See Your Audience

The Problem with Just Broadcasting

Ever feel you’re losing your audience? Or have you ever seen a speaker who is merrily going through their presentation without realising that the audience is a little bored or disconnected?

I believe the solution is to really engage the people watching by trying to notice their activity and behaviour, and responding to it.

By trying to really ‘see’ your audience.

By which I mean: don’t just look in their direction (if in person, making eye contact with everyone is always good), but also listen to them (ask them some questions) and try your best to understand and respect them. Level the status of you and your audience, and grant them some power over the content.

How to Really See Them

I aim for relevance, connection and empathy. Here are three ways to do that:

1. Try to make eye contact and smile at the start, to show that you’re interested in my audience, and that this isn’t just the same old presentation. It may be material you’ve delivered before, but you can make it feel a little unique and spontaneous each time.

2. Ask questions to get their synapses firing, so that they’re in ‘thinking’ mode as well as ‘listening’ mode. I usually find that audiences aren’t very receptive to a direct question near the start, so it can be a challenge, but it’s always worth it. Make them work a bit! (They’ll probably give you something useful.)

3. Mention what’s happening there and then, to demonstrate your awareness.

(Bonus achievement: this approach can enable some *very* funny and memorable moments.)

As a stand-up comic, I feel I developed this skill (or indulged this ‘busy’ part of my brain) at every gig; I had my material, but I knew – as every comic does – that finding something in the audience could be the magic, spontaneous moment that really lights up everyone’s imagination, including mine.
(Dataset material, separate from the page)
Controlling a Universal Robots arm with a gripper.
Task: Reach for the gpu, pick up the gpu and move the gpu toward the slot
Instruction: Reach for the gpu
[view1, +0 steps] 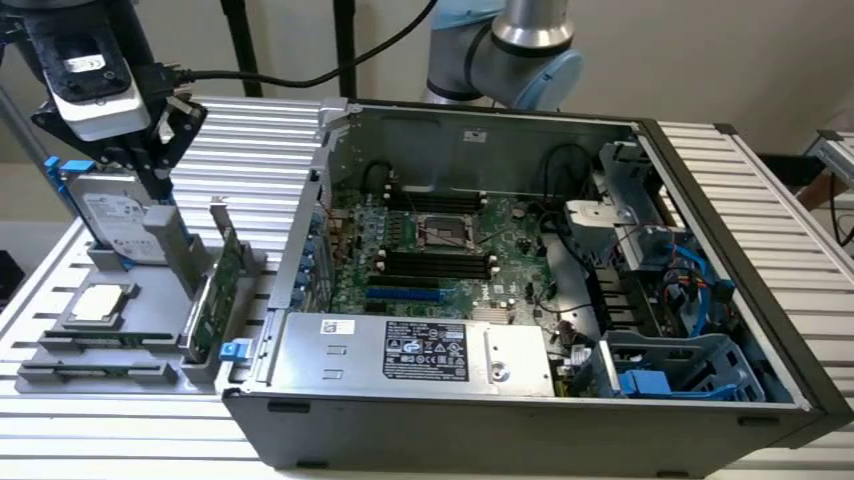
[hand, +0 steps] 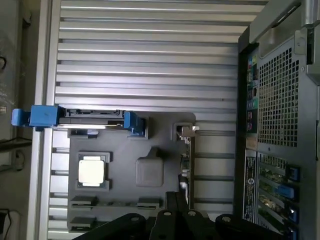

I confess to sometimes being easily distracted, but it is in fact being in an alert, ‘noticing’ mode that lends my interactions a far greater level of engagement.

Possible Danger

However, there is an important caveat here: noticing someone who looks bored can throw you off, confirming an illogical fear that the whole audience isn’t interested. As soon as you see something like this, check if it’s isolated (if it is, it may be safe to ignore). If there is more than one person who seems bored, then jump right in and ask for their thoughts on what you’re talking about. If you’re bold like me, then you might point out – without ego or judgement – that they seem a little disinterested. You may find that actually, it’s OK, and that they’re just shattered from <relatable experience> which you can leverage to create a connection, or that they have a <genuine, unbiased objection> that you can address there and then, to reinforce your credibility.

Be Interesting

This awareness is simply being ‘present’, or ‘being in the moment’, which can be very beneficial to your own calmness and mental health, but doing it while speaking lends you this fantastic additional benefit of enabling significant, spontaneous engagement, with any audience, of any size.

In short: try to be interested, rather than interesting.

The best way to implement and strengthen this skill? Practise it as often as possible!